BEST NARRATION OF A FOX COP SHOW
 A Japanese man freaks out, catches the attention of Tokyo's men in blue, grabs his kids and a shotgun, hops in his sport utility vehicle and speeds off, engaging the police in a good ol' high-speed car chase. Surprising as it may be, somebody in Japan got his hands on a video camera and caught the edgy events on tape as they occurred, from the daring escape to the dead-end finale. When the frisky Fox network needed someone to do play-by-play for its periodic series The World's Scariest Police Chases, it turned to Portland's LT. C.W. JENSEN. Earlier in 1997, it looked like Jensen's TV career was over when the bureau moved him from his post as public-information officer to another position, but now he's found a higher-profile role on Fox. Jensen is slated to narrate the third installment of the action-packed program in November.

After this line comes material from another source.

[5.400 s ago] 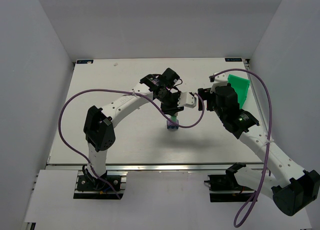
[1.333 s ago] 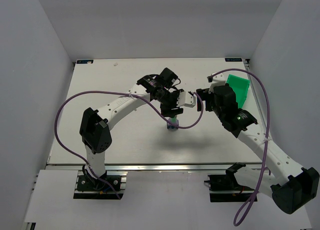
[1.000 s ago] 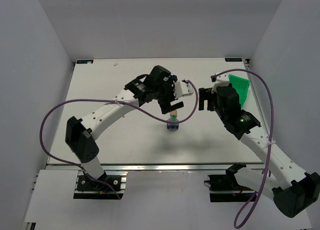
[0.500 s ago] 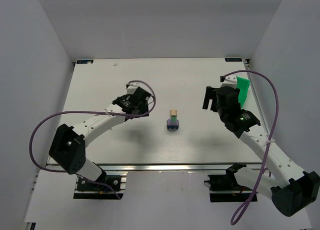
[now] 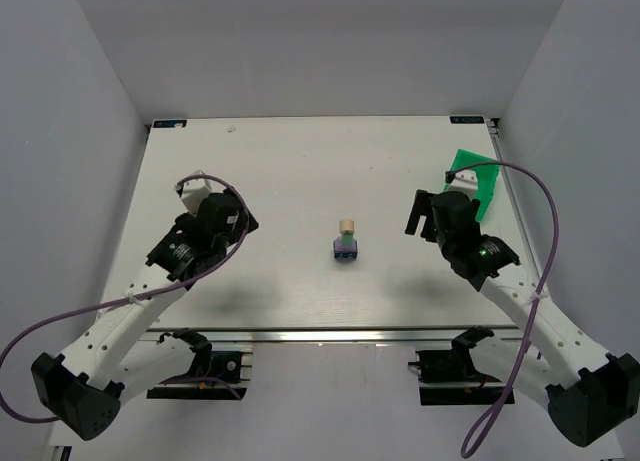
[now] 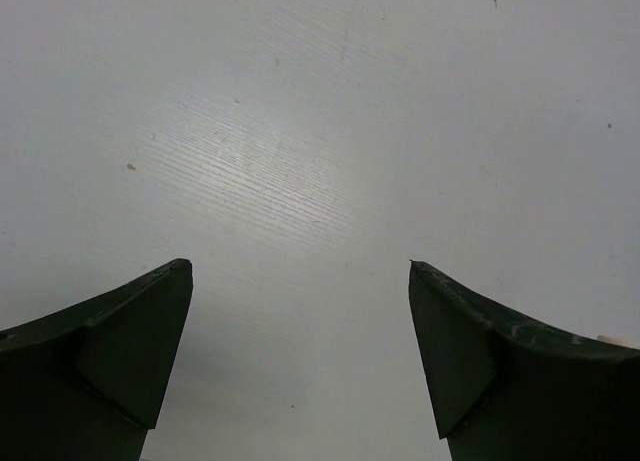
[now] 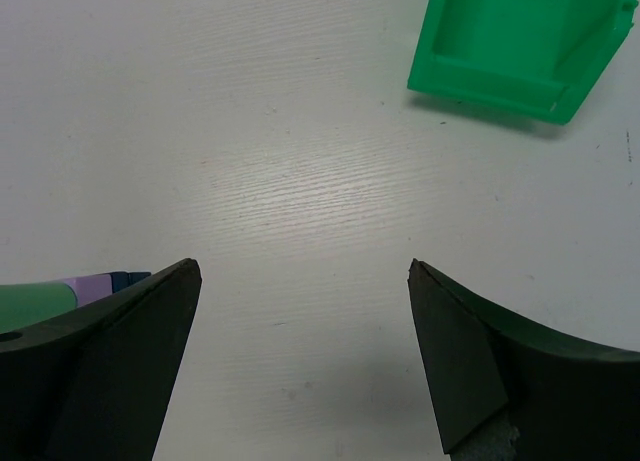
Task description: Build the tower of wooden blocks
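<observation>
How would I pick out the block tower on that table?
Look at the white table; near its middle stands the wood block tower. It is a small stack, cream on top, then mint green, lilac and dark blue, far smaller than the bright green bin near the right edge.

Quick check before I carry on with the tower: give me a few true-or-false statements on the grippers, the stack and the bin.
1. The left gripper and the right gripper are both open and empty. True.
2. The left gripper is clamped on the wood block tower. False: it is over bare table, well to the left of the tower and apart from it.
3. A cream block tops the tower. True.
4. The green bin sits at the table's left edge. False: it is by the far right corner.
</observation>
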You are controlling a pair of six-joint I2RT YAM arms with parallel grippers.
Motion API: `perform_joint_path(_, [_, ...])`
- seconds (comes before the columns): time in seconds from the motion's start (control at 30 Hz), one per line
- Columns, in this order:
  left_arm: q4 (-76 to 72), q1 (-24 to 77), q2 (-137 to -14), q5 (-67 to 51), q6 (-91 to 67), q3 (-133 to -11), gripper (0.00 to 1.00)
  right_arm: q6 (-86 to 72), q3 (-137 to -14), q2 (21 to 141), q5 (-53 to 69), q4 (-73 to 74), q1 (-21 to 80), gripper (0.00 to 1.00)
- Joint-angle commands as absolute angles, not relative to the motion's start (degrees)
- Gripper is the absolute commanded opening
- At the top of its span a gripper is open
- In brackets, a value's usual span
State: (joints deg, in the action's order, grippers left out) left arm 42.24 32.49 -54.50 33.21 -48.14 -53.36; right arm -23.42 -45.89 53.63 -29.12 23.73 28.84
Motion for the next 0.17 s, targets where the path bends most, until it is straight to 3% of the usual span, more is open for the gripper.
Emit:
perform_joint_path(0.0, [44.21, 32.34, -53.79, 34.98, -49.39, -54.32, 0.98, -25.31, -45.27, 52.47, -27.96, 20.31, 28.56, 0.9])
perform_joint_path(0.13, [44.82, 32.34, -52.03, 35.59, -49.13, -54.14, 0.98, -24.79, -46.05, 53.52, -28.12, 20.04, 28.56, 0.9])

BEST PUBLICITY FOR AN INTERNET START-UP
 Founded in February 1996 on the meager $12,000 combined savings of two wide-eyed Internet entrepreneurs named Adrian Russell-Falla, 35, and Andrew Hanson, 27, WEBQUICK has already scored glowing product write-ups in MacWeek ("the first must-have Web utility"), Rolling Stone ("makes the Web a lot more manageable"), MacUser ("the cream of the crop") and Webintosh.Com ("the Holy Grail of Web utilities").This wouldn't be so impressive if it weren't for WebQuick's slow start. Unlike Portland's The Palace, WebQuick didn't have media firms such as Wegner-Edstrom and KVO doing its bidding. Nor does it have a $15 to $20 million start-up budget from the likes of Time Warner, Intel or big-name venture capitalists in New York. Russell-Falla and Hanson booted up WebQuick and worked without pay for five months until their June '96 product release, which immediately garnered the MacWeek write-up and a rush of product sales. WebQuick's noteworthy product is an improvement on Net-browser technology, allowing cruisers to save specific pages of Web sites. Russell-Falla was recently the featured speaker at the Software Association of Oregon's conference about making money on the Internet. He's one to watch.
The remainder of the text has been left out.